- _Problem to solve_
Each line of the data has to be transcribed exactly.

- _The data_

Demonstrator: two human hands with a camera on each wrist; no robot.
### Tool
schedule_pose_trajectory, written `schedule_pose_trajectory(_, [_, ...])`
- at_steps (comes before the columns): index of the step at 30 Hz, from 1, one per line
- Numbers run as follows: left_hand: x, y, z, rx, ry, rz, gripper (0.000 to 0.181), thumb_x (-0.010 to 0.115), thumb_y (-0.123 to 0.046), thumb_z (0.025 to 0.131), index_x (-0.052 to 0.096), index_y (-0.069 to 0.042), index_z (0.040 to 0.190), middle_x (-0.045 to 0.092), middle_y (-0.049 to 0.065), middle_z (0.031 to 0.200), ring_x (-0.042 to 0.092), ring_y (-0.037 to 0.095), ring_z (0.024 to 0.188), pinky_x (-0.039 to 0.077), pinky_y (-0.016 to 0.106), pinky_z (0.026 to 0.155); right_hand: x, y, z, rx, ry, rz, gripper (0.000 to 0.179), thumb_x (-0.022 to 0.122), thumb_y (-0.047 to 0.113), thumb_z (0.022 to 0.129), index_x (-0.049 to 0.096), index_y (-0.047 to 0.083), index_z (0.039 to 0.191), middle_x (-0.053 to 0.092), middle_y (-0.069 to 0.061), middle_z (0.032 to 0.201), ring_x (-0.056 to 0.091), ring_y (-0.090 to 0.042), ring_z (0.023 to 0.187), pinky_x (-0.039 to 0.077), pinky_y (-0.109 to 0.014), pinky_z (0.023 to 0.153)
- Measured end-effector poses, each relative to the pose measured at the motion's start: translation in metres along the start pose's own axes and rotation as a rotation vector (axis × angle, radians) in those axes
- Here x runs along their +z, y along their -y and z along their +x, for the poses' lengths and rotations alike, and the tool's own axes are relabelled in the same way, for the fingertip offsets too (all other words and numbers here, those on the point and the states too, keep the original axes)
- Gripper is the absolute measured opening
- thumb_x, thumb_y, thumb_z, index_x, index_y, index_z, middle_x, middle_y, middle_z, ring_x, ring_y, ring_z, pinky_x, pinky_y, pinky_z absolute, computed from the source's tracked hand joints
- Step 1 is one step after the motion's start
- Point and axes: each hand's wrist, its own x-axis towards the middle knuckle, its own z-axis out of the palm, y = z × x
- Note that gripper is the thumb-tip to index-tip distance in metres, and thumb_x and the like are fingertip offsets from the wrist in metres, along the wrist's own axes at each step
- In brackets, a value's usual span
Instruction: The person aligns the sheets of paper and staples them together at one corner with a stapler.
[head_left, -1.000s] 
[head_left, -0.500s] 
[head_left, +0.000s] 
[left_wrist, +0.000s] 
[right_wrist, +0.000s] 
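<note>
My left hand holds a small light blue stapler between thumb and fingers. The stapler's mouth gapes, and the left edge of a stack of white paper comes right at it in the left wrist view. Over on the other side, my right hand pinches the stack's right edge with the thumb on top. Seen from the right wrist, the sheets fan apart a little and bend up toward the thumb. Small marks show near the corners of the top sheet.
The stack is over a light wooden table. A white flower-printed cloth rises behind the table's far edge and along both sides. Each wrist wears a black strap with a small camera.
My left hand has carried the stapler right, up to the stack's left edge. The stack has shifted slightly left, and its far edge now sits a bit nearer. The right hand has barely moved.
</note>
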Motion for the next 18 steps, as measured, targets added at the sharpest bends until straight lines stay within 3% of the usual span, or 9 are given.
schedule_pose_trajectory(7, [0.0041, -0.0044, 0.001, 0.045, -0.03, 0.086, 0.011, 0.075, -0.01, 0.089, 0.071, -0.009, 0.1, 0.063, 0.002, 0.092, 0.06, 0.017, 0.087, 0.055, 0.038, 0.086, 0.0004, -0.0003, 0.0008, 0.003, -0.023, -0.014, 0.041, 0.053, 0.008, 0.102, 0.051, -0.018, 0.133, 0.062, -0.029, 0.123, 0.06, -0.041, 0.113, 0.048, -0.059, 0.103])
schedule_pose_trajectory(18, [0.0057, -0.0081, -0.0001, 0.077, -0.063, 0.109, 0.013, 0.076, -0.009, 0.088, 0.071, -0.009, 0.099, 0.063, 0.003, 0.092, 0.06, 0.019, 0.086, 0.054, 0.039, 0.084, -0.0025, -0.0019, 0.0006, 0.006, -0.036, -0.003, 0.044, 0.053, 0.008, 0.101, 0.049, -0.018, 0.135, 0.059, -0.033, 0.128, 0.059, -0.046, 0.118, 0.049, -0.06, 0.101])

- _Response box_
Demonstrator: two human hands with a camera on each wrist; no robot.
### Tool
schedule_pose_trajectory, written `schedule_pose_trajectory(_, [_, ...])`
- at_steps (comes before the columns): index of the step at 30 Hz, from 1, one per line
- Numbers run as follows: left_hand: x, y, z, rx, ry, rz, gripper (0.000 to 0.181), thumb_x (-0.010 to 0.115), thumb_y (-0.123 to 0.046), thumb_z (0.025 to 0.131), index_x (-0.052 to 0.096), index_y (-0.069 to 0.042), index_z (0.040 to 0.190), middle_x (-0.045 to 0.092), middle_y (-0.049 to 0.065), middle_z (0.031 to 0.200), ring_x (-0.042 to 0.092), ring_y (-0.037 to 0.095), ring_z (0.024 to 0.188), pinky_x (-0.039 to 0.077), pinky_y (-0.016 to 0.106), pinky_z (0.026 to 0.155); right_hand: x, y, z, rx, ry, rz, gripper (0.000 to 0.179), thumb_x (-0.022 to 0.122), thumb_y (-0.047 to 0.113), thumb_z (0.022 to 0.129), index_x (-0.049 to 0.096), index_y (-0.047 to 0.083), index_z (0.039 to 0.191), middle_x (-0.053 to 0.092), middle_y (-0.069 to 0.061), middle_z (0.032 to 0.201), ring_x (-0.056 to 0.091), ring_y (-0.090 to 0.042), ring_z (0.023 to 0.187), pinky_x (-0.039 to 0.077), pinky_y (-0.109 to 0.014), pinky_z (0.023 to 0.153)
- Measured end-effector poses, each relative to the pose measured at the motion's start: translation in metres along the start pose's own axes and rotation as a rotation vector (axis × angle, radians) in those axes
- Here x runs along their +z, y along their -y and z along their +x, for the poses' lengths and rotations alike, and the tool's own axes are relabelled in the same way, for the fingertip offsets too (all other words and numbers here, those on the point and the states too, keep the original axes)
- Gripper is the absolute measured opening
- thumb_x, thumb_y, thumb_z, index_x, index_y, index_z, middle_x, middle_y, middle_z, ring_x, ring_y, ring_z, pinky_x, pinky_y, pinky_z absolute, computed from the source's tracked hand joints
- Step 1 is one step after the motion's start
- Point and axes: each hand's wrist, its own x-axis towards the middle knuckle, its own z-axis out of the palm, y = z × x
- Note that gripper is the thumb-tip to index-tip distance in metres, and thumb_x and the like are fingertip offsets from the wrist in metres, along the wrist's own axes at each step
- In brackets, a value's usual span
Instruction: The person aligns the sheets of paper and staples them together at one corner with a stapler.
[head_left, -1.000s] 
[head_left, -0.500s] 
[head_left, +0.000s] 
[left_wrist, +0.000s] 
[right_wrist, +0.000s] 
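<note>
My left hand holds a small light blue stapler between thumb and fingers. The stapler's mouth gapes, and the left edge of a stack of white paper comes right at it in the left wrist view. Over on the other side, my right hand pinches the stack's right edge with the thumb on top. Seen from the right wrist, the sheets fan apart a little and bend up toward the thumb. Small marks show near the corners of the top sheet.
The stack is over a light wooden table. A white flower-printed cloth rises behind the table's far edge and along both sides. Each wrist wears a black strap with a small camera.
My left hand has carried the stapler right, up to the stack's left edge. The stack has shifted slightly left, and its far edge now sits a bit nearer. The right hand has barely moved.
</note>
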Motion for the next 18 steps, as measured, targets added at the sharpest bends until straight lines stay within 3% of the usual span, or 9 are given.
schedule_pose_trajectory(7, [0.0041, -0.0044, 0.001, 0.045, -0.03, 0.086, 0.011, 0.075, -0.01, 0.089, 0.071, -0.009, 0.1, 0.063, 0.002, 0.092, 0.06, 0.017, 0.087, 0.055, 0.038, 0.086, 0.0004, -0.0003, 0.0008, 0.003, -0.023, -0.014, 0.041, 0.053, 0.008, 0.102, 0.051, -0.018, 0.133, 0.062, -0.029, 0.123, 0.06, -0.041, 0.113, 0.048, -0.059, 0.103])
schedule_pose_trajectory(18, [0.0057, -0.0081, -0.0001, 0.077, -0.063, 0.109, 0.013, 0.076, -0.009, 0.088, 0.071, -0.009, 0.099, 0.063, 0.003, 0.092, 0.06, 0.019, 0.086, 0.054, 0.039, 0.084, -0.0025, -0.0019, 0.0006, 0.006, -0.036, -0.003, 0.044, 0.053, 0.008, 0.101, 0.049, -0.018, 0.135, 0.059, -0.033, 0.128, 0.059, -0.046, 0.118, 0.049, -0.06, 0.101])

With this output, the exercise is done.